Wednesday, July 4, 2007

Is Al Gore a martian?

Peter Foster thinks so, and I'm inclined to agree:

Live Earth certainly represents a gathering of space cadets. It might be called An Inconvenient Truth: The Musical. Apart from Mr. Gore, its main organizer is Kevin Wall, an L.A.-based distributor of digital concerts. Mr. Wall, a veteran organizer of awareness-raising shindigs such as Live Aid and Live 8, claims that he was inspired to join Live Earth by seeing Mr. Gore's documentary. He subsequently changed his life by trading in his Mercedes for a Lexus Hybrid. Despite his admiration for Mr. Gore, Mr. Wall refers to him as "Mr. Rhythm," and acknowledges that he is "a little stiff." But then what do you expect when your inner alien is straining to escape?

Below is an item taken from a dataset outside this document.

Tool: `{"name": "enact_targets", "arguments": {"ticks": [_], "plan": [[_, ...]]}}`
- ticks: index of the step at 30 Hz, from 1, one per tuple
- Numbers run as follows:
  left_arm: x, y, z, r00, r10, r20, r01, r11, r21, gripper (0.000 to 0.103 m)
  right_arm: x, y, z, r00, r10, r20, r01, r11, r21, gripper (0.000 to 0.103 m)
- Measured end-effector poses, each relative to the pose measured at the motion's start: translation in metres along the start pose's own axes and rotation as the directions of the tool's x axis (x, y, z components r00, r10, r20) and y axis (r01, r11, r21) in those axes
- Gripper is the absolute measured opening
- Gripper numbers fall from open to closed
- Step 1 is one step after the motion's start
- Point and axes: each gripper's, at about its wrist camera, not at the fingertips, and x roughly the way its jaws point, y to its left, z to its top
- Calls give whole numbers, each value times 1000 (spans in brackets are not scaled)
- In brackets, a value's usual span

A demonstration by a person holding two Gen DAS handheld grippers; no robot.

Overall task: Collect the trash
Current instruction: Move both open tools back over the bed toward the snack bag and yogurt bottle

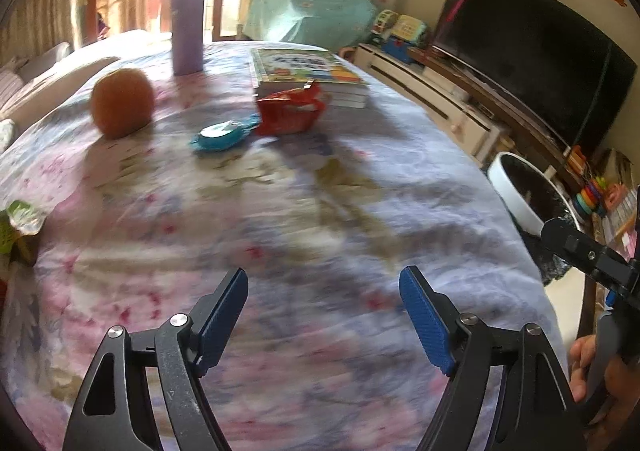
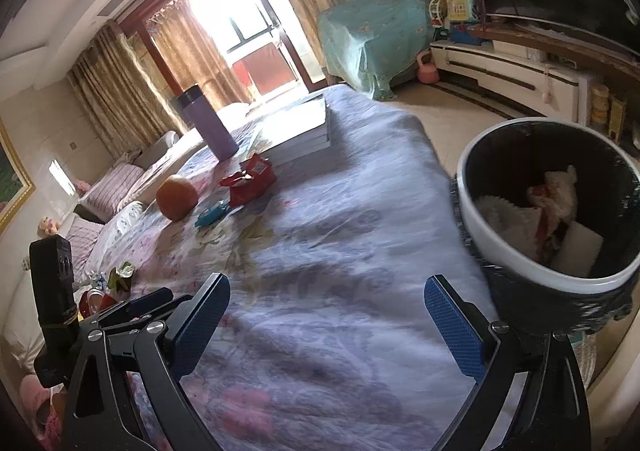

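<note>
A red wrapper (image 1: 289, 112) lies on the floral tablecloth (image 1: 320, 219) in front of a book stack, with a teal wrapper (image 1: 222, 136) to its left. A green crumpled wrapper (image 1: 18, 225) lies at the table's left edge. They also show in the right wrist view: the red wrapper (image 2: 249, 182), the teal wrapper (image 2: 212, 213) and the green wrapper (image 2: 120, 277). My left gripper (image 1: 323, 291) is open and empty over the cloth. My right gripper (image 2: 326, 297) is open and empty. A white-rimmed bin (image 2: 548, 219) with trash inside stands right of the table.
An orange (image 1: 122, 102), a purple flask (image 1: 188, 21) and a stack of books (image 1: 310, 77) stand at the far side of the table. The bin (image 1: 516, 191) is beside the table's right edge. A TV (image 1: 532, 51) and cabinet line the right wall.
</note>
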Motion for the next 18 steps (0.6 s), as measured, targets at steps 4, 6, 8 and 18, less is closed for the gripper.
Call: {"name": "enact_targets", "arguments": {"ticks": [4,6,8,18], "plan": [[-4,12,0,1000,22,7,-21,1000,-12,78,12,11,-2,1000,17,-22,-17,1000,-7,99],[-7,18,1,999,31,13,-31,999,-17,78,19,17,-2,999,25,-29,-25,1000,-13,99],[-7,24,2,999,41,17,-40,999,-21,78,24,23,-2,999,31,-36,-32,999,-19,99],[2,47,12,996,86,13,-85,996,-30,78,53,38,7,996,55,-76,-58,998,-31,99]]}}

Another straw in the solar wind: Mr. Gore reportedly wanted to turn out the lights all over Britain for a brief period at the time of the concert. Was this really an attempt to signal to his home planet? As it turned out, the plot was foiled when the operators of the National Grid pointed out that the power surge when the lights were switched back on might disrupt the entire system, possibly flat-lining hospital patients on life-support.

Live Earth's hypocrisy seems a little out of this world, too. Its stars are among the largest consumers of energy on Earth. They are, however, reportedly being given "green counselling."
And purportedly purchasing carbon credits from Al Gore to justify their existence. Woe to the human who fails to rationalize their carbon emissions to self-proclaimed authorities.

4 comments:

John Nicklin said...

No Martian is that stupid. I think he's really from Pluto, or wa that Goofy, I always get them mixed up. Mars will be his next stop since its warming there too and they seem to have a hell of a lot of CO2 as a percentage of other gases.

Then on to Titan where they have a really bad methane problem.

John Nicklin said...

What the hell is with that picture? Scary!

Jake said...

It seems that Al Gore's own son is a carbon spewing clone of his dad. Today his son was busted for driving 160km in a car as well as drug possession (Vallium, Vicodin, Adderall, Xanax, and some pot).

Driving a car that fast while high on narcotics derived from hydrocarbons ain't good for the environment. It's just like the old saying: "Like father, like son."

basil said...

If you study the features of his face carefully, you will see quite clearly that Al Gore is not an alien - let's be realistic here - he is obviously a lizard masquerading as a human.

I can only hope that Al Gore III wasn't smokin' the hydro while speeding in his hybrid - think of all that energy wasted when he could be smoking some lovely sun stroked 'erb.